An ugly way to do it is:
mb_internal_encoding("UTF-8"); // this IS A MUST!! PHP has trouble with multibyte
// when no internal encoding is set!
$string = ".....";
$chars = array();
for ($i = 0; $i < mb_strlen($string); $i++ ) {
$chars[] = mb_substr($string, $i, 1); // only one char to go to the array
}
You should also try your way with mb_split with setting the internal_encoding before it.

You can use grapheme functions (PHP 5.3 or intl 1.0) and IntlBreakIterator (PHP 5.5 or intl 3.0). The following code shows the diffrence among intl and mbstring and PCRE functions.
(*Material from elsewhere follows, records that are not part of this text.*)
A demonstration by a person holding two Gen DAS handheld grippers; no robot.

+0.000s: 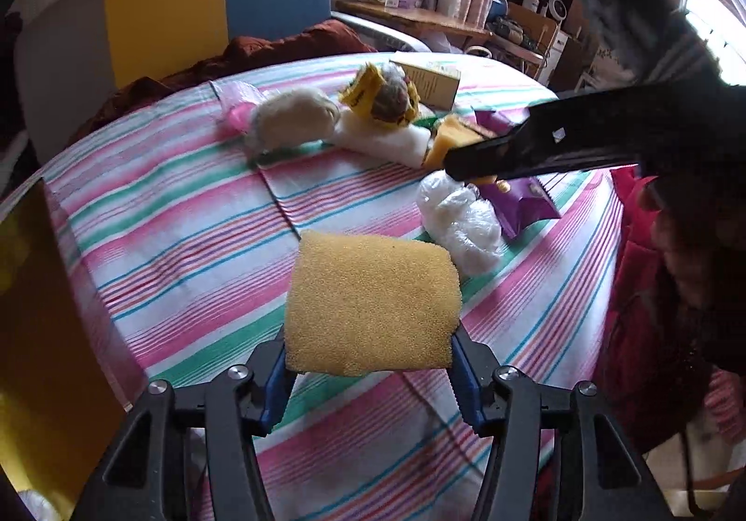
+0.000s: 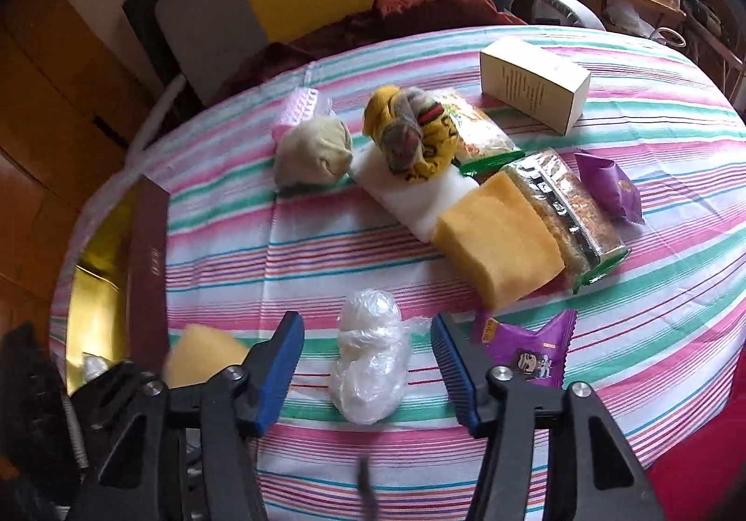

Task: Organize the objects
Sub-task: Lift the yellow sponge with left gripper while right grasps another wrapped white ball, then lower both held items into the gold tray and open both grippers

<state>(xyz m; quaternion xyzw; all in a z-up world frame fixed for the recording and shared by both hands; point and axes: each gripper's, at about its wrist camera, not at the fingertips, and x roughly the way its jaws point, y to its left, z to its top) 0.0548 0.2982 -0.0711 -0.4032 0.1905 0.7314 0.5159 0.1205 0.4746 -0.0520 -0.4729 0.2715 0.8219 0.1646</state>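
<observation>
My left gripper [image 1: 370, 336] is shut on a yellow sponge [image 1: 373, 306], held above the striped tablecloth [image 1: 186, 241]. In the right wrist view my right gripper [image 2: 366, 325] points down over a crumpled clear plastic bag [image 2: 368, 362]. Its blue pads [image 2: 279, 362] stand either side of the bag with small gaps, so it is open. The held sponge [image 2: 205, 353] shows at that view's lower left. A black finger [image 1: 503, 148] of the right gripper hangs over the plastic bag [image 1: 459, 218].
On the cloth lie a second yellow sponge [image 2: 503, 236], a white foam block [image 2: 410, 194], a cream sock ball [image 2: 312, 152], a yellow-grey sock bundle [image 2: 410, 134], snack packets [image 2: 569, 213], purple packets [image 2: 527, 353] and a white box [image 2: 531, 85]. A maroon-and-gold box [image 2: 149, 269] sits at the left edge.
</observation>
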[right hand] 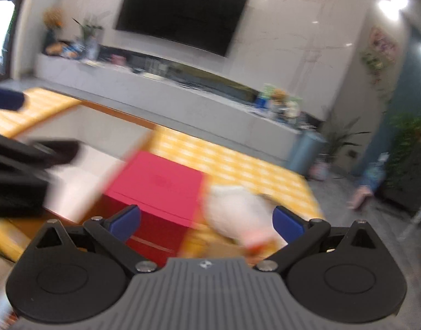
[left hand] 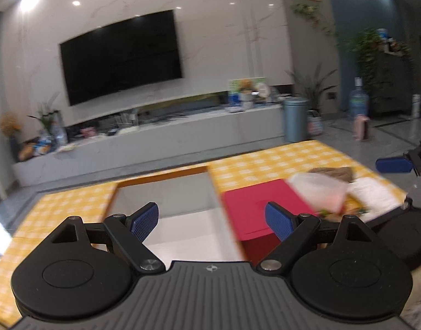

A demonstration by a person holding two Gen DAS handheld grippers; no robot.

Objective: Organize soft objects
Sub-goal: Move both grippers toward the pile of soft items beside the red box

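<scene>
A pile of soft objects lies on the yellow checked tablecloth [left hand: 265,162]: a white-pink soft item [left hand: 317,189], a brown one [left hand: 334,172] behind it and a white cloth [left hand: 372,195] at the right. My left gripper [left hand: 212,221] is open and empty above an open orange box [left hand: 183,192] with a white inside. My right gripper [right hand: 206,224] is open and empty, above the red box [right hand: 158,184], with the blurred white soft item [right hand: 238,214] just inside its right finger. One of its blue pads [left hand: 393,165] shows at the left wrist view's right edge.
A red box [left hand: 254,206] stands right of the orange box [right hand: 81,181]. Beyond the table are a long grey TV bench [left hand: 155,134], a wall TV [left hand: 119,55], a blue bin [left hand: 294,118] and plants. The table's far edge borders grey floor.
</scene>
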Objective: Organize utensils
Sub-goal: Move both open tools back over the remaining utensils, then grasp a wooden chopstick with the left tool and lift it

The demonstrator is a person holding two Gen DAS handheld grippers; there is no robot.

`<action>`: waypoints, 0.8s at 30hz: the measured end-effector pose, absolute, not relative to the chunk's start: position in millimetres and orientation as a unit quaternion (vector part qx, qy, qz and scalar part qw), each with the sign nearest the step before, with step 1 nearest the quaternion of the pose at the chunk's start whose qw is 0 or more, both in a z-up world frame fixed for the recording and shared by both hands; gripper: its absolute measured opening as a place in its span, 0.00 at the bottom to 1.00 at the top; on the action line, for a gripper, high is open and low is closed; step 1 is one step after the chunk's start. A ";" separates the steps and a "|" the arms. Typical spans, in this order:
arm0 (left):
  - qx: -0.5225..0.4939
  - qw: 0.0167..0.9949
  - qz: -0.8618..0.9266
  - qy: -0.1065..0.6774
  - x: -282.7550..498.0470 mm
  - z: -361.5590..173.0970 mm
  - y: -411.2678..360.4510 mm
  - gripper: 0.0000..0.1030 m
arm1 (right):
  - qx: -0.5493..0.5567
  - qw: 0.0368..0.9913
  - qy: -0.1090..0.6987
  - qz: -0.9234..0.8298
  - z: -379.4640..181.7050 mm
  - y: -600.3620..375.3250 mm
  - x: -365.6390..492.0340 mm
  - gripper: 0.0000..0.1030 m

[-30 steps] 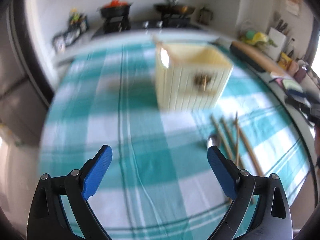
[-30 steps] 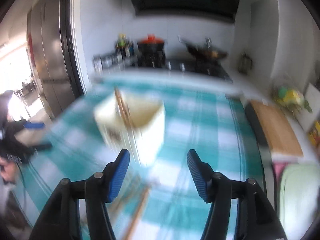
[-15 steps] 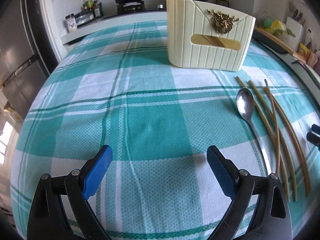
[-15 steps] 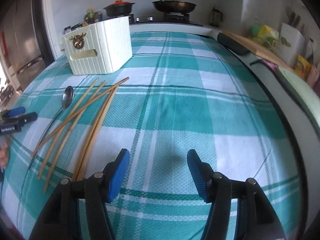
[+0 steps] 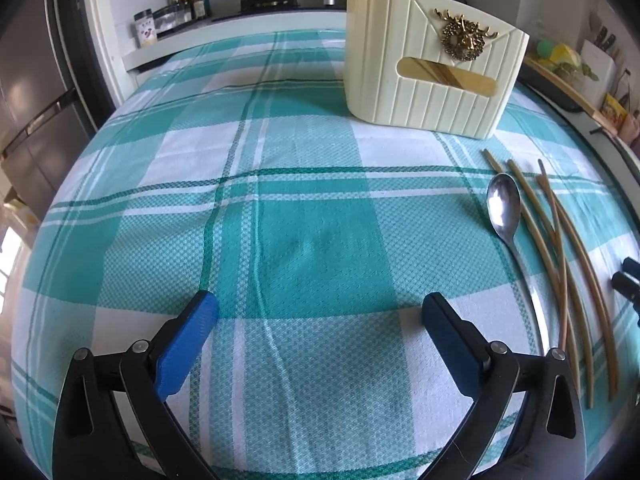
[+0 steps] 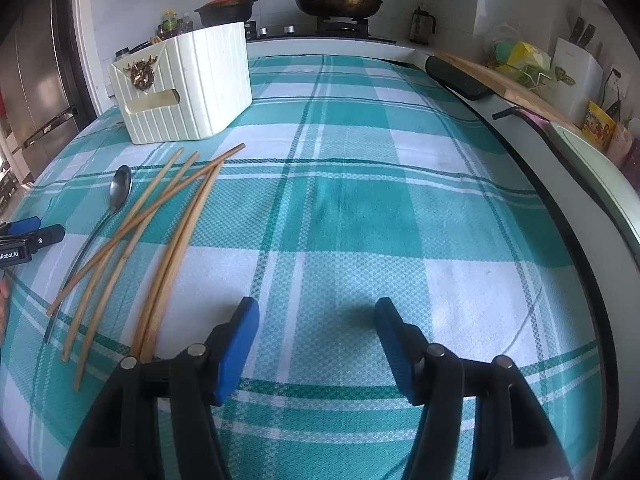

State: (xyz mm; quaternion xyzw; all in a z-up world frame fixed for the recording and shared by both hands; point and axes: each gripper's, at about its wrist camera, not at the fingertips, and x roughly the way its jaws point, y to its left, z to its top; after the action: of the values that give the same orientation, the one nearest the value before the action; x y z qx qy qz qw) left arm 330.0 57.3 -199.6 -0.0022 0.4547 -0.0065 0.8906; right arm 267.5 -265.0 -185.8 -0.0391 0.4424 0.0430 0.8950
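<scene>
A cream ribbed utensil holder (image 5: 432,60) with a gold ornament stands on the teal checked tablecloth (image 5: 304,216); it also shows in the right wrist view (image 6: 188,88). A metal spoon (image 5: 505,208) and several wooden chopsticks (image 5: 560,256) lie loose in front of it, seen also in the right wrist view as spoon (image 6: 118,194) and chopsticks (image 6: 160,232). My left gripper (image 5: 318,316) is open and empty, left of the spoon. My right gripper (image 6: 316,316) is open and empty, right of the chopsticks. One chopstick tip sticks out of the holder.
A stove with a black pot (image 6: 226,6) and a pan (image 6: 336,2) stands behind the table. A cutting board (image 6: 504,80) and knife block (image 6: 576,64) are on the right counter. A fridge (image 5: 36,92) stands at the left.
Both grippers dropped low over the table and settled; the views went from blurred and high to steady and close. Both stayed open and empty.
</scene>
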 end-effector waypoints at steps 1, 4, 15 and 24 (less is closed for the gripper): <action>-0.003 0.891 -0.007 0.455 330.0 -199.6 57.5 0.99 | -0.040 0.895 0.442 0.043 -185.8 -265.4 267.5 0.60; -0.003 0.891 -0.008 0.455 329.9 -199.8 57.4 0.99 | -0.040 0.895 0.442 0.043 -185.9 -264.6 267.4 0.60; -0.017 0.904 -0.088 0.419 310.2 -159.0 26.9 0.89 | -0.040 0.895 0.442 0.043 -186.0 -264.2 267.3 0.60; 0.123 0.877 -0.218 0.411 319.4 -143.3 -85.8 0.60 | -0.040 0.895 0.442 0.043 -185.9 -264.4 267.2 0.60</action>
State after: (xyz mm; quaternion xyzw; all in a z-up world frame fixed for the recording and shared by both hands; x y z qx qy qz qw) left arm 319.4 -85.8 -143.3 0.1233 0.4112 -0.2176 0.8766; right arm 267.2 -264.4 -185.9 -0.0396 0.4423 0.0430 0.8950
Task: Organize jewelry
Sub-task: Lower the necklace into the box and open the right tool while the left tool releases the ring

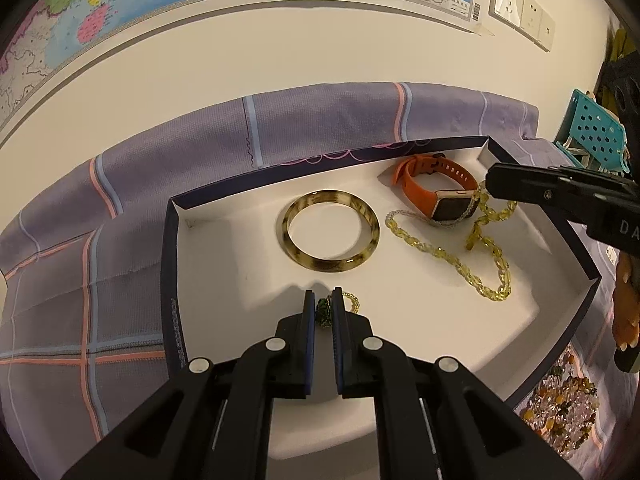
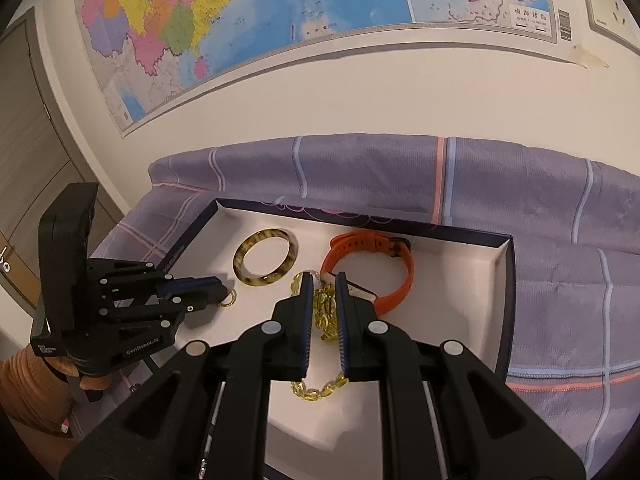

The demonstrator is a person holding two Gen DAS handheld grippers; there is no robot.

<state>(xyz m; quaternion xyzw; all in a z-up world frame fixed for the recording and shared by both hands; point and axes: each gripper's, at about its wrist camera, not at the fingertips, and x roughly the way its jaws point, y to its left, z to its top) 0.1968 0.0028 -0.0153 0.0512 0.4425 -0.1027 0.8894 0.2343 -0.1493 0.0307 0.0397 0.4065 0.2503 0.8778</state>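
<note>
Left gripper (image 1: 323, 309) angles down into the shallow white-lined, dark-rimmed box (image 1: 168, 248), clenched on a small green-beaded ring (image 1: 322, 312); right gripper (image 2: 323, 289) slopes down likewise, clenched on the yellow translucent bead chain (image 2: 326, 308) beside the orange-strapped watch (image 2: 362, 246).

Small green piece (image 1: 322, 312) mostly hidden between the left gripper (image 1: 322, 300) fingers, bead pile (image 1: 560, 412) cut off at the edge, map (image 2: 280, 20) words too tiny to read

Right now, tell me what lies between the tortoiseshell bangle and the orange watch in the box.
Bare white box floor, in both wrist views. The yellow bead necklace lies nearer the camera, beside the watch, not touching the bangle.
</note>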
// http://www.php.net/manual/function.grapheme-strlen.php
$string = "a\xCC\x8A" // 'LATIN SMALL LETTER A WITH RING ABOVE' (U+00E5)
."o\xCC\x88"; // 'LATIN SMALL LETTER O WITH DIAERESIS' (U+00F6)
$expected = ["a\xCC\x8A", "o\xCC\x88"];
$expected2 = ["a", "\xCC\x8A", "o", "\xCC\x88"];
var_dump(
$expected === str_to_array($string),
$expected === str_to_array2($string),
$expected2 === str_to_array3($string),
$expected2 === str_to_array4($string),
$expected2 === str_to_array5($string)
);
function str_to_array($string)
{
$length = grapheme_strlen($string);
$ret = [];
for ($i = 0; $i < $length; $i += 1) {
$ret[] = grapheme_substr($string, $i, 1);
}
return $ret;
}
function str_to_array2($string)
{
$it = IntlBreakIterator::createCharacterInstance('en_US');
$it->setText($string);
$ret = [];
$prev = 0;
foreach ($it as $pos) {
$char = substr($string, $prev, $pos - $prev);
if ('' !== $char) {
$ret[] = $char;
}
$prev = $pos;
}
return $ret;
}
function str_to_array3($string)
{
$it = IntlBreakIterator::createCodePointInstance();
$it->setText($string);
$ret = [];
$prev = 0;
foreach ($it as $pos) {
$char = substr($string, $prev, $pos - $prev);
if ('' !== $char) {
$ret[] = $char;
}
$prev = $pos;
}
return $ret;
}
function str_to_array4($string)
{
$length = mb_strlen($string, "UTF-8");
$ret = [];
for ($i = 0; $i < $length; $i += 1) {
$ret[] = mb_substr($string, $i, 1, "UTF-8");
}
return $ret;
}
function str_to_array5($string) {
return preg_split('//u', $string, -1, PREG_SPLIT_NO_EMPTY);
}
When working on production environment, you need to replace invalid byte sequence with the substitute character since almost all grapheme and mbstring functions can't handle invalid byte sequence. If you have an interest, see my past answer: https://stackoverflow.com/a/13695364/531320
If you don't take of perfomance, htmlspecialchars and htmlspecialchars_decode can be used. The merit of this way is supporting various encoding other than UTF-8.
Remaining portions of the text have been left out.